Ainsi, aussi cocasse que cela paraisse, le bandit dépouilleur de grand chemin et le commerçant transportant ses biens priaient le même dieu dans un sens différent !

Si l’ont voit bien se dessiner ici la représentation des métiers du commerce et, par extension, des étudiants de ces disciplines, Le lien avec la profession de masseur-kinésithérapeute est moins aisée. Elle s’explique par la méconnaissance des symboles à l’époque de leur réappropriation.

Symbole des pharmaciens, la coupe d’Hygie/Salus.

Description

Le caducée de Pharmacie qu’on doit appeler plus proprement coupe d’Hygie est constitué de nos jours d’une coupe sur laquelle s’enroule un serpent dont l’extrémité de la tête s’incurve sur l’ouverture du calice.

Insigne pour faluche – Stadium : coupe d’Hygie

 

Notons qu’à l’origine, il ne s’agit pas d’une coupe à pied comme sur nos insignes ou sur le symbole qui orne nos officines, mais d’un sceptre d’or surmonté d’une patera, un vase médicinal plat, le tout surplombé par la tête du serpent. Hygie tient d’ailleurs souvent la coupelle de la main gauche et le sceptre dans l’autre main.

Patère de Rennes représentant la victoire de Bacchus sur Hercule – IIIème siècle.

 

En France, il s’agit d’un attribut représentant le corps des pharmaciens officiellement depuis 1942 mais il est utilisé depuis au moins 1222 (société des apothicaires de Padoue) et en France depuis 1820 (société des Pharmaciens de Paris, qui deviendra l’Académie de Pharmacie en 1946)

Il a longtemps coexisté avec le serpent enroulé autour d’un dattier, et ce même sur nos couvre-chefs, mais cela est l’objet d’un autre de mes articles.

Hygie/Salus

Hygie – Copie Romaine d’un original Grec Ier siècle

 

Fille d’Asclépios (dieu de la médecine) et d’Epione, et soeur de Panacée, Hygie est la déesse de la santé et de la propreté.
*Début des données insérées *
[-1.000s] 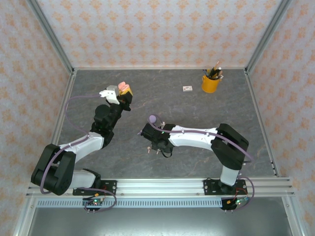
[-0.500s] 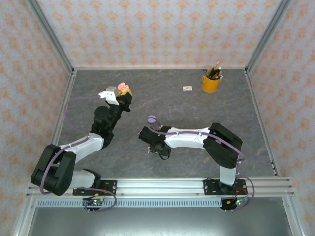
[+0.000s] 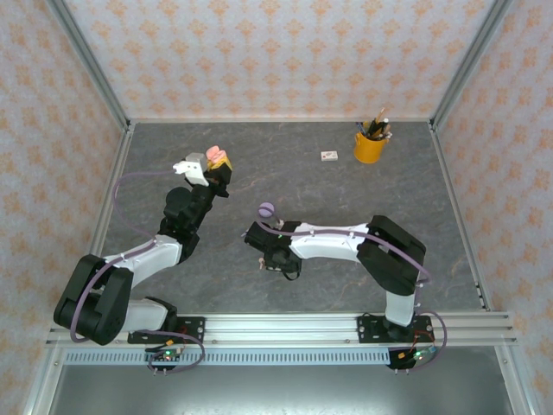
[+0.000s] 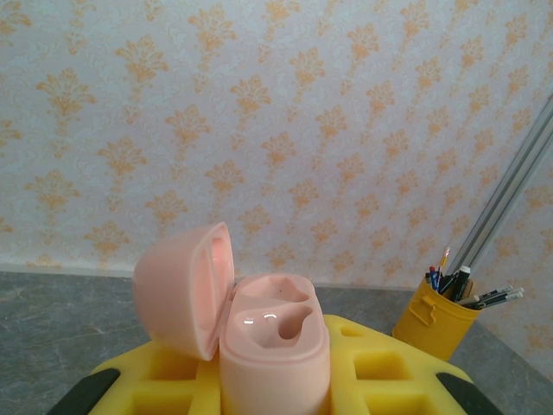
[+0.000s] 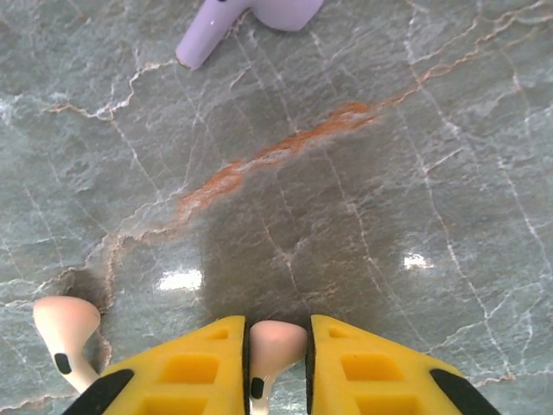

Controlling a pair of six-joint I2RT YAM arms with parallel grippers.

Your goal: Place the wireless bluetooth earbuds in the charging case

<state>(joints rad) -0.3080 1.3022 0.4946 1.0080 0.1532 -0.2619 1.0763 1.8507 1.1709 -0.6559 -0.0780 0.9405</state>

Le terme Hygiène est d’ailleurs dérivé de son nom. En effet, les Grecs dans leur sagesse populaire et leurs études avaient déjà déterminé le rôle de la salubrité dans la santé.
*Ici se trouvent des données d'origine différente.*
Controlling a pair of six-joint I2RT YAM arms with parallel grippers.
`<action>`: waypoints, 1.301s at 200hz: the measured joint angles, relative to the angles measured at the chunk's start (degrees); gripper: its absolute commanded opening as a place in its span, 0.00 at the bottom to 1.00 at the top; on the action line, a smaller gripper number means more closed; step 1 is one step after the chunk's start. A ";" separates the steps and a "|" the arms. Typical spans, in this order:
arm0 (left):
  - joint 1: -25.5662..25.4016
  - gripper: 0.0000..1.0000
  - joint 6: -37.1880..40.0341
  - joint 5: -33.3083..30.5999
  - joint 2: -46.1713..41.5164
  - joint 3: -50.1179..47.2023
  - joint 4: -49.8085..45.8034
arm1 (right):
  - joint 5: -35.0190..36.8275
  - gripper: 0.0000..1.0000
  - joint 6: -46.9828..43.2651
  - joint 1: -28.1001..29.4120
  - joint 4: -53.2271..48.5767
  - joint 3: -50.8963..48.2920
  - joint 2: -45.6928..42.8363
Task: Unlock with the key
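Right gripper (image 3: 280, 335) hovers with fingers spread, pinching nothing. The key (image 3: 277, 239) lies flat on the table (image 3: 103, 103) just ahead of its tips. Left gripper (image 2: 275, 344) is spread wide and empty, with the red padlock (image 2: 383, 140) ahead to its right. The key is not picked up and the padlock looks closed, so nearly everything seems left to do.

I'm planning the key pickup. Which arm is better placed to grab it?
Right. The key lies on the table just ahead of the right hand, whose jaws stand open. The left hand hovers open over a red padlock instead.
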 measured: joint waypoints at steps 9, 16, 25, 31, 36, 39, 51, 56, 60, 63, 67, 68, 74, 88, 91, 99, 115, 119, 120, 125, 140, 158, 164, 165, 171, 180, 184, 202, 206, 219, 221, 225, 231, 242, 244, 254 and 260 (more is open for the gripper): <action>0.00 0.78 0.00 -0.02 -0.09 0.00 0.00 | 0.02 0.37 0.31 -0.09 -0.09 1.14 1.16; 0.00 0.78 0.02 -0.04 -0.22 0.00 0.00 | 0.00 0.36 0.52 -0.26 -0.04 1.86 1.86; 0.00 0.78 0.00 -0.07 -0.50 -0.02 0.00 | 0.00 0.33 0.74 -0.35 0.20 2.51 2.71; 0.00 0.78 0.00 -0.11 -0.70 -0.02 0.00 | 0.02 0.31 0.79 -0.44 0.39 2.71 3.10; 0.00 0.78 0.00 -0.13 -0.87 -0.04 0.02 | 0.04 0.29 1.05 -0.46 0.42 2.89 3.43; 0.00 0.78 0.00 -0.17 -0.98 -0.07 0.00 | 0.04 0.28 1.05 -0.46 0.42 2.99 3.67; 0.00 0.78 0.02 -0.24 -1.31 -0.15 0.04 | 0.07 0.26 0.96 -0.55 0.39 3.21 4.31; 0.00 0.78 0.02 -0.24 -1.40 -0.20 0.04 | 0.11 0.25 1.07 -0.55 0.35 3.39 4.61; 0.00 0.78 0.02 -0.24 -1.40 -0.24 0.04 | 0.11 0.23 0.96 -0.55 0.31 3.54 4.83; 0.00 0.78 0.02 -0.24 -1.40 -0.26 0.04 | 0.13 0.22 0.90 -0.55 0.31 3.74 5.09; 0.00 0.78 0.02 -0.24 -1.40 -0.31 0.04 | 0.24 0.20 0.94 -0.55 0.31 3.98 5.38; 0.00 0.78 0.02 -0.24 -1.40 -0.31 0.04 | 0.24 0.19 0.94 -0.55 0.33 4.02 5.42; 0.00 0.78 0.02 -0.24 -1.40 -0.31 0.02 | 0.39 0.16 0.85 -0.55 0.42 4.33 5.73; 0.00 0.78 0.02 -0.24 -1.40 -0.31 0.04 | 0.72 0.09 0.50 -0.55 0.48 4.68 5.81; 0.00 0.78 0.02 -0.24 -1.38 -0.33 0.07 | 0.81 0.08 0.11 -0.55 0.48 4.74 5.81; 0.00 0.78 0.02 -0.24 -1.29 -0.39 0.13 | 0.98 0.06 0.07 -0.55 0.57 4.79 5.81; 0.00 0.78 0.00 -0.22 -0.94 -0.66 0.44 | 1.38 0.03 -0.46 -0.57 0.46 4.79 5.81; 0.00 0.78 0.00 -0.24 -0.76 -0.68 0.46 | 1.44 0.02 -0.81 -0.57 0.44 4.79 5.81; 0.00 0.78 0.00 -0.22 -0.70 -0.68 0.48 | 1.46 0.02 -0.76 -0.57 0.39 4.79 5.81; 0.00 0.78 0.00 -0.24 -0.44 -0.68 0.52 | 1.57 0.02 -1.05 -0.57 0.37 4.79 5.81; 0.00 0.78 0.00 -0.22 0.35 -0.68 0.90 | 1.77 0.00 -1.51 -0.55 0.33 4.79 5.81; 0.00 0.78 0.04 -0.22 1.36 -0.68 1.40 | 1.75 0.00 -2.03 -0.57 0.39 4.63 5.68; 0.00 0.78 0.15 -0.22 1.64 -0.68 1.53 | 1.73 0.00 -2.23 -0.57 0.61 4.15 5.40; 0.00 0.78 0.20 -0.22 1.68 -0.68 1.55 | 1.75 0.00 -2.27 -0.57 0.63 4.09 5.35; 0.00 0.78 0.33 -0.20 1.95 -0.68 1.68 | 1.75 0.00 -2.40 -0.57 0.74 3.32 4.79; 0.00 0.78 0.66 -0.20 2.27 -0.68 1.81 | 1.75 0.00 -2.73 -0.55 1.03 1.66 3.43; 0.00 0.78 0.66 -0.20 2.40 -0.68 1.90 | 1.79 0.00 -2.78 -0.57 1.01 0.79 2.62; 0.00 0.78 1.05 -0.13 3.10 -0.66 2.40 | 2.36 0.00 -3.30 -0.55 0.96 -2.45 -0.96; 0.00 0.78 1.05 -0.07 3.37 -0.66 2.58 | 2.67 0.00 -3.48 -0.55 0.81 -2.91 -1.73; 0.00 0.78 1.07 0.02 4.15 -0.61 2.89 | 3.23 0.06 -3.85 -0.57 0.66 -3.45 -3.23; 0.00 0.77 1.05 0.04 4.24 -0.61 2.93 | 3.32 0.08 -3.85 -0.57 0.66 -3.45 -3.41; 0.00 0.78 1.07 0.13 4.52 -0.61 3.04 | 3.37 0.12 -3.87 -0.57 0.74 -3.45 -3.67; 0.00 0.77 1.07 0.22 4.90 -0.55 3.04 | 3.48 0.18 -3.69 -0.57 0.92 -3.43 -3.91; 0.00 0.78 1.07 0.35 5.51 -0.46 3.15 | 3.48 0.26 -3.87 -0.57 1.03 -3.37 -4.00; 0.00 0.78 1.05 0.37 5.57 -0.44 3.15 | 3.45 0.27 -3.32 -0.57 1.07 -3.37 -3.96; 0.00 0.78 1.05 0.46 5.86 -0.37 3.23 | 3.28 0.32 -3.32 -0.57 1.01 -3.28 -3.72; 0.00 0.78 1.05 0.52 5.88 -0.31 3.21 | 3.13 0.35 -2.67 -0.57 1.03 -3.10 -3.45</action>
Son culte est célébré dès le VIIe siècle av JC mais c’est l’oracle de Delphes qui lui donne, vers 430 av JC, son statut de déesse après une série d’épidémies de peste.
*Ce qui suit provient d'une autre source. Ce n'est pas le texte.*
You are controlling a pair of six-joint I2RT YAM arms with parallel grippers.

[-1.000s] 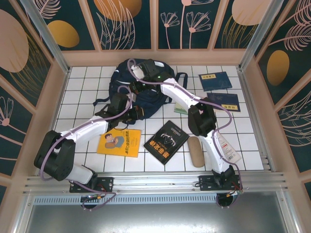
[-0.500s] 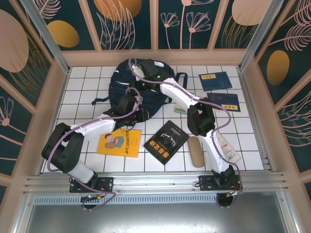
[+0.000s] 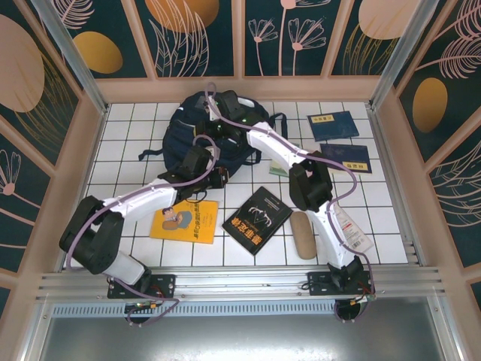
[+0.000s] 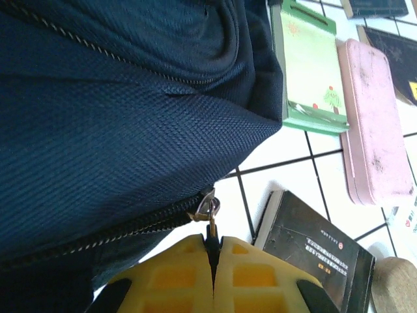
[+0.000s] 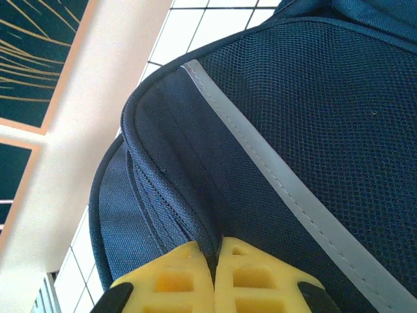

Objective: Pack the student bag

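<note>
The student bag [image 3: 197, 131], a navy-blue backpack, lies at the far middle of the tiled table. My left gripper [image 3: 219, 179] is at the bag's near right edge. In the left wrist view the left gripper [image 4: 212, 240] is shut on the metal zipper pull [image 4: 210, 215], where a closed zip ends on the bag [image 4: 117, 117]. My right gripper [image 3: 216, 113] reaches over the top of the bag. In the right wrist view the right gripper [image 5: 215, 251] is shut on a fold of the bag [image 5: 313, 111] beside its white stripe [image 5: 280, 182].
Near the bag lie a yellow book [image 3: 184, 220], a black book [image 3: 257, 219], a brown case [image 3: 304, 235] and a green notebook [image 3: 279, 167]. Two blue booklets [image 3: 335, 125] lie at the far right. A pink case [image 4: 374, 124] lies beside the green notebook [image 4: 311, 72]. Walls enclose the table.
My left arm's wrist has shifted right along the bag's near edge, still shut on the zipper pull. The right arm has barely moved and keeps its hold on the bag.
</note>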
Les Grecs la considéraient comme reine de la médecine et à ce titre elle était souvent représentée auréolée de laurier (car faisant doublement partie de la lignée d’Apollon) et tenant le sceptre d’or.

Représentation d’Hygie, Ostie IIème siècle

Claudius Galienus

 

Dans la mythologie, Hygie est la gardienne de la santé des hommes comme des bêtes. Elle régnait aussi sur le discernement des drogues naturelles et des choix d’icelles là pour guérir les maux des hommes. Là où Asclépios, son père, incarne la médecine magique théosophique, elle personnifie plus l’expérience physique de la santé et la connaissance des drogues.

Elle est la figure de proue de la pharmacopée telle que Galien la concevra. C’est donc assez logiquement que ses attributs sont devenus le symbole de la pharmacie, profession qui conserve la gnose curative et la connaissance des remèdes naturels ou, aujourd’hui, synthétiques.